How the kleptocrats’ $12 trillion heist helps keep most of the world impoverished

David Cay Johnston writes: For the first time we have a reliable estimate of how much money thieving dictators and others have looted from 150 mostly poor nations and hidden offshore: $12.1 trillion.

That huge figure equals a nickel on each dollar of global wealth and yet it excludes the wealthiest regions of the planet: America, Canada, Europe, Japan, Australia, and New Zealand.
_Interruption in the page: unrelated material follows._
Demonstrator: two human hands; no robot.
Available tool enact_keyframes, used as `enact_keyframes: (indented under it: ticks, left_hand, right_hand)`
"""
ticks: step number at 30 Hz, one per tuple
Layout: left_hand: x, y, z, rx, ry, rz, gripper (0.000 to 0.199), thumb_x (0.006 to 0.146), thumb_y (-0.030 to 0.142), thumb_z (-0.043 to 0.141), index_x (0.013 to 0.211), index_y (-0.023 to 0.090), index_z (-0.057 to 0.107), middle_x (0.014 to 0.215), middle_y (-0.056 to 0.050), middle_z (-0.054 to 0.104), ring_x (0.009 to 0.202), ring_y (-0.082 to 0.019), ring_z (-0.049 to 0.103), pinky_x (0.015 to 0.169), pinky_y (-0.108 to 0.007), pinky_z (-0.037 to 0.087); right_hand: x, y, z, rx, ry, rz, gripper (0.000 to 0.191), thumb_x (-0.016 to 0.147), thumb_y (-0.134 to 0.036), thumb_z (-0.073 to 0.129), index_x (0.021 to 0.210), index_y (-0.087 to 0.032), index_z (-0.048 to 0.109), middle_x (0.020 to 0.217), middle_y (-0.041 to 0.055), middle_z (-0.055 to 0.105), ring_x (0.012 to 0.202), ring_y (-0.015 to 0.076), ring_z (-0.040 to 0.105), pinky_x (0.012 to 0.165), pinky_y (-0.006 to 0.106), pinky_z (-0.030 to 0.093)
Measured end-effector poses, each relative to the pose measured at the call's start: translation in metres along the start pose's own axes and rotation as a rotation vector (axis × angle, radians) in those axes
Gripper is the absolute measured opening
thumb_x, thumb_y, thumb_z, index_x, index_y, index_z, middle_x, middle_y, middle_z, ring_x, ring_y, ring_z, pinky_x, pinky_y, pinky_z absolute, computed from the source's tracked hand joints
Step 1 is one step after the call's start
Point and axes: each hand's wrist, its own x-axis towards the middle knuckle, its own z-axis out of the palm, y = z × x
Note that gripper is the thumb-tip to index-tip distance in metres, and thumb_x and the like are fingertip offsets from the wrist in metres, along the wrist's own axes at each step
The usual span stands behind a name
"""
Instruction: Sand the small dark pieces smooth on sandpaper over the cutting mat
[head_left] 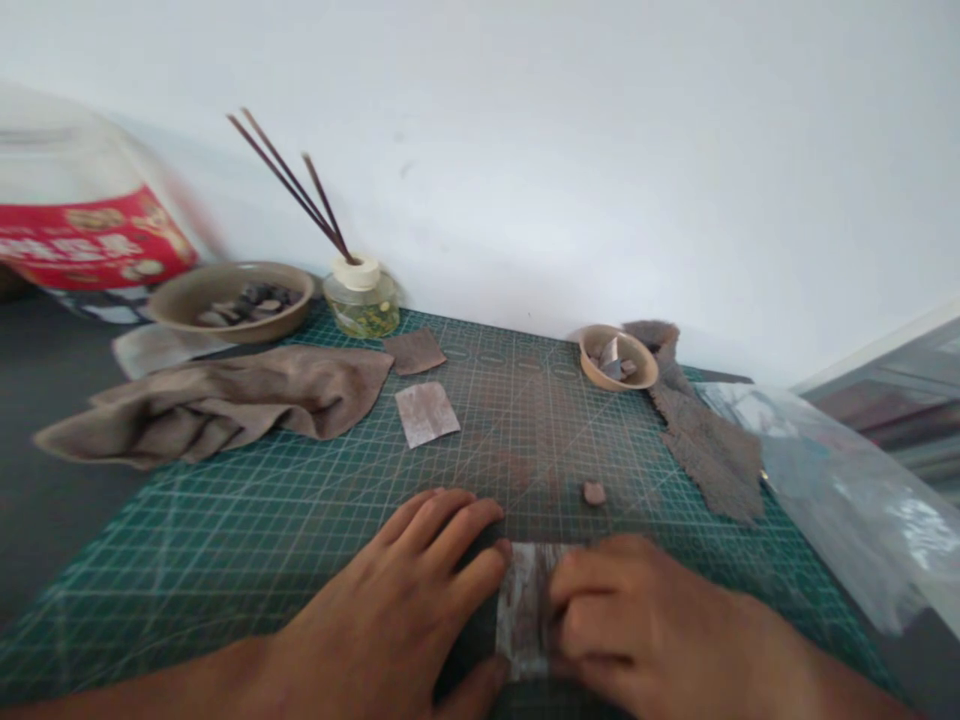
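Observation:
A grey, streaked sheet, apparently sandpaper [523, 605], lies on the green cutting mat [247, 540]. My left hand [409, 590] rests with fingers stretched out, its index fingertip and thumb at the sheet's left edge. Over the right part of the sheet, my right hand [637, 610] is curled with the fingers pressed together, blurred by motion. Whatever is in those fingers is hidden. Just beyond it sits a small pinkish-brown piece [593, 493]. Two more worn squares lie farther off, a pale one [427, 413] and a brown one [415, 352].
At left are a crumpled brown cloth [225, 400], a bowl [161, 310] of dark chips, a reed diffuser [363, 298] and a red-labelled container [90, 235]. A small bowl [591, 372], a grey rag [709, 445] and a clear plastic bag [832, 500] stand right. A white wall rises behind.

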Motion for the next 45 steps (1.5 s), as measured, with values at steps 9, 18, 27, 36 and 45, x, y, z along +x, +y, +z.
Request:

That so much money is missing from these poorer nations explains why vast numbers of people live in abject poverty even in countries where economic activity per capita is above the world average. In Equatorial Guinea, for example, the national economy’s output per person comes to 60 cents for each dollar Americans enjoy, measured using what economists call purchasing power equivalents, yet living standards remain abysmal.

The $12.1 trillion estimate — which amounts to two-thirds of America’s annual GDP being taken out of the economies of much poorer nations — is for flight wealth built up since 1970.

Add to that flight wealth from the world’s rich regions, much of it due to tax evasion and criminal activities like drug dealing, and the global figure for hidden offshore wealth totals as much as $36 trillion.

In 2014 the net worth of planet Earth was about $240 trillion, which means about 15 percent of global wealth is in hiding, significantly reducing the capital available to spur world economic growth. [Continue reading…]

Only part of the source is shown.